__YOUR OBJECTIVE__. Restate the full listing word for word; images stay out of it.
*** Begin section ***
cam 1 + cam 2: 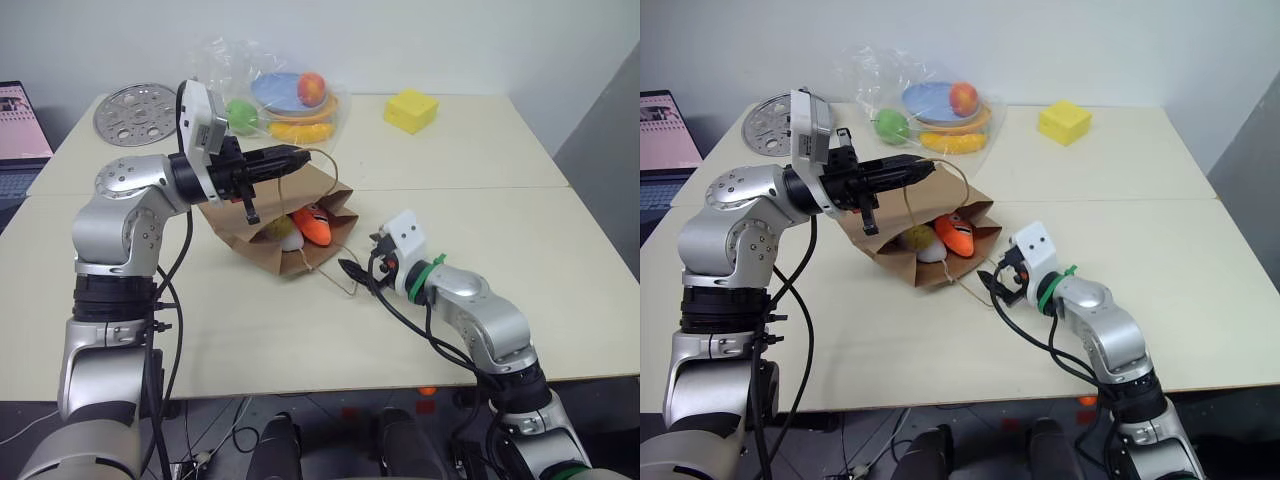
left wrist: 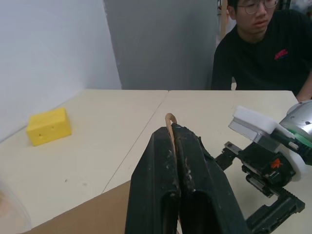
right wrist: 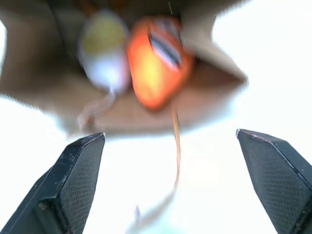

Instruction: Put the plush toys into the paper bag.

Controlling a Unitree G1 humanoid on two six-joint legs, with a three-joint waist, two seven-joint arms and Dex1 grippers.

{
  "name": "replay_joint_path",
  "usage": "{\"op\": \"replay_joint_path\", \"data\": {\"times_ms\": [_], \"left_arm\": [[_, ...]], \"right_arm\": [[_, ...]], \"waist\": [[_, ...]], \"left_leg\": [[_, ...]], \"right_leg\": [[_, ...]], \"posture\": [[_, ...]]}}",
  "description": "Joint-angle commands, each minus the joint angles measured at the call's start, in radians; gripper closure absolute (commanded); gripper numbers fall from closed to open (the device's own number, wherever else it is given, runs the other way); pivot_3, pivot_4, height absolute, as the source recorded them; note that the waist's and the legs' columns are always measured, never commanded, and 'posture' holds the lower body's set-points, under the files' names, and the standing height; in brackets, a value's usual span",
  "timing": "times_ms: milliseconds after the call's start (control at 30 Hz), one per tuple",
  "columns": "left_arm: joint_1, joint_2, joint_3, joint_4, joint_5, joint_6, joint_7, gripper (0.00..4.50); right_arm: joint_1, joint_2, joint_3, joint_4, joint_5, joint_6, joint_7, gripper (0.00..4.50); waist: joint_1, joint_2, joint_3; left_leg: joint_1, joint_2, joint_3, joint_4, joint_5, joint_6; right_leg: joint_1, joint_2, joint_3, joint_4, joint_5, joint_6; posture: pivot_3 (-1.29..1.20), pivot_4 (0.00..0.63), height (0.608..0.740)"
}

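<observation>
Left eye view, table: pale cream, smooth matt top (image 1: 480, 300), made of several slabs with thin seams between them.
Paper bag: brown kraft paper bag (image 1: 262, 243), creased and lying tilted on the table with its mouth toward the right arm; the upper lip is lifted, so the mouth gapes in a wedge.
Handles: thin twisted-cord loops; the upper handle (image 2: 168, 118) is pinched in the left gripper, the lower handle (image 1: 335, 268) trails loosely on the table in front of the mouth.
Carrot: soft orange plush carrot (image 1: 313, 223), tapered, with a dark-and-white grin, lying inside the bag's mouth on the lower wall.
Chick: rounded egg-like plush chick (image 1: 283, 232), yellow above and white below, inside the bag just beside the carrot, touching or nearly so.
Left gripper: left gripper (image 1: 296, 156), black fingers pressed together on the upper handle's cord, held level above the bag.
Right gripper: right gripper (image 3: 183, 183), textured black fingers spread wide with nothing between them, just in front of the bag's mouth, over the loose cord.
Plastic bag: clear crinkly plastic bag (image 1: 225, 65) at the far side of the table, holding shiny fruit and a blue dish.
Foam cube: yellow foam cube (image 1: 411, 110), blocky, pitted with small holes, well apart from the paper bag.
Metal disc: grey round perforated disc (image 1: 134, 113), flat at the far left.
Person: dark-shirted person (image 2: 273, 53) seated beyond the table in the left wrist view.
</observation>
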Motion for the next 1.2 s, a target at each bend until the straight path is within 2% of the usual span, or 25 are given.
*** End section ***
__ANSWER TO THIS TASK__.
cam 1 + cam 2: 
left wrist: 
right wrist: 

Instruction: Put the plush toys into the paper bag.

Controlling a Unitree G1 humanoid on two six-joint legs, with a three-joint waist, two seven-joint arms and Dex1 grippers.

{
  "name": "replay_joint_path",
  "usage": "{\"op\": \"replay_joint_path\", \"data\": {\"times_ms\": [_], \"left_arm\": [[_, ...]], \"right_arm\": [[_, ...]], \"waist\": [[_, ...]], \"left_leg\": [[_, ...]], \"right_leg\": [[_, ...]], \"posture\": [[_, ...]]}}",
  "description": "Joint-angle commands, each minus the joint angles measured at the call's start, in radians; gripper closure absolute (commanded); gripper numbers fall from closed to open (the device's own number, wherever else it is given, runs the other way); pivot_3, pivot_4, height absolute, as the source recorded them; note that the waist's and the legs' columns are always measured, never commanded, and 'posture' holds the lower body's set-points, under the files' names, and the standing height; in brackets, a value's usual span",
  "timing": "times_ms: milliseconds after the call's start (control at 30 Hz), one per tuple",
  "columns": "left_arm: joint_1, joint_2, joint_3, joint_4, joint_5, joint_6, joint_7, gripper (0.00..4.50); right_arm: joint_1, joint_2, joint_3, joint_4, joint_5, joint_6, joint_7, gripper (0.00..4.50); waist: joint_1, joint_2, joint_3; left_leg: joint_1, joint_2, joint_3, joint_4, joint_5, joint_6; right_leg: joint_1, joint_2, joint_3, joint_4, joint_5, joint_6; posture: pivot_3 (-1.29..1.20), pivot_4 (0.00..0.63), height (0.608..0.740)"
}

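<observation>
Left eye view, table: pale cream, smooth matt top (image 1: 480, 300), made of several slabs with thin seams between them.
Paper bag: brown kraft paper bag (image 1: 262, 243), creased and lying tilted on the table with its mouth toward the right arm; the upper lip is lifted, so the mouth gapes in a wedge.
Handles: thin twisted-cord loops; the upper handle (image 2: 168, 118) is pinched in the left gripper, the lower handle (image 1: 335, 268) trails loosely on the table in front of the mouth.
Carrot: soft orange plush carrot (image 1: 313, 223), tapered, with a dark-and-white grin, lying inside the bag's mouth on the lower wall.
Chick: rounded egg-like plush chick (image 1: 283, 232), yellow above and white below, inside the bag just beside the carrot, touching or nearly so.
Left gripper: left gripper (image 1: 296, 156), black fingers pressed together on the upper handle's cord, held level above the bag.
Right gripper: right gripper (image 3: 183, 183), textured black fingers spread wide with nothing between them, just in front of the bag's mouth, over the loose cord.
Plastic bag: clear crinkly plastic bag (image 1: 225, 65) at the far side of the table, holding shiny fruit and a blue dish.
Foam cube: yellow foam cube (image 1: 411, 110), blocky, pitted with small holes, well apart from the paper bag.
Metal disc: grey round perforated disc (image 1: 134, 113), flat at the far left.
Person: dark-shirted person (image 2: 273, 53) seated beyond the table in the left wrist view.
</observation>
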Motion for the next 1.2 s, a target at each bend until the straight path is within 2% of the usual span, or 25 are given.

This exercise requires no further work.